Même son de cloche chez Andrew Lapierre de Grandé Studios : le conflit est loin d’être la seule raison pour laquelle Montréal perd autant de tournages américains.

« Même sans la grève, Montréal aurait souffert cette année en raison d’un manque de compétitivité. C’est difficile de vendre Montréal, surtout quand on regarde Toronto et Vancouver. La Colombie-Britannique et l’Ontario offrent des crédits d’impôt plus avantageux. Se battre contre ça, c’est difficile dans l’état actuel des choses. »

L’histoire jusqu’ici

La Writers Guild of America (WGA) a déclenché la grève le 2 mai dernier, lorsqu’est arrivée à échéance sa convention avec l’Alliance des producteurs de cinéma et de télévision (AMPTP), qui représente les grands studios (Disney, Sony, Paramount, Universal), les services de vidéo sur demande (Netflix, Apple TV+, Prime Video) et toutes les chaînes généralistes (ABC, CBS, FOX, NBC) aux États-Unis.
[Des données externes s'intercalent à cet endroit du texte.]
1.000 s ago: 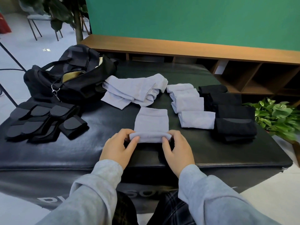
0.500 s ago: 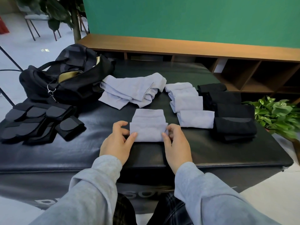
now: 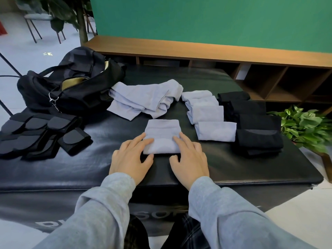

La principale revendication des scénaristes concerne les redevances pour l’exploitation des séries et films diffusés en continu. Les droits résiduels des auteurs sont beaucoup trop faibles, compte tenu de l’essor des plateformes de visionnement en ligne, estime la WGA, qui veut sa part du gâteau.

Depuis le déclenchement du conflit, les talk-shows de soirée (Jimmy Kimmel Live, The Tonight Show Starring Jimmy Fallon, The Late Show with Stephen Colbert) ont quitté l’antenne, tout comme Saturday Night Live, faute de scripteurs. La production de plusieurs séries de fiction (Stranger Things, Grey’s Anatomy) a également été suspendue.

La dernière grève des scénaristes à Hollywood remonte à 2007-2008. Elle avait duré 101 jours.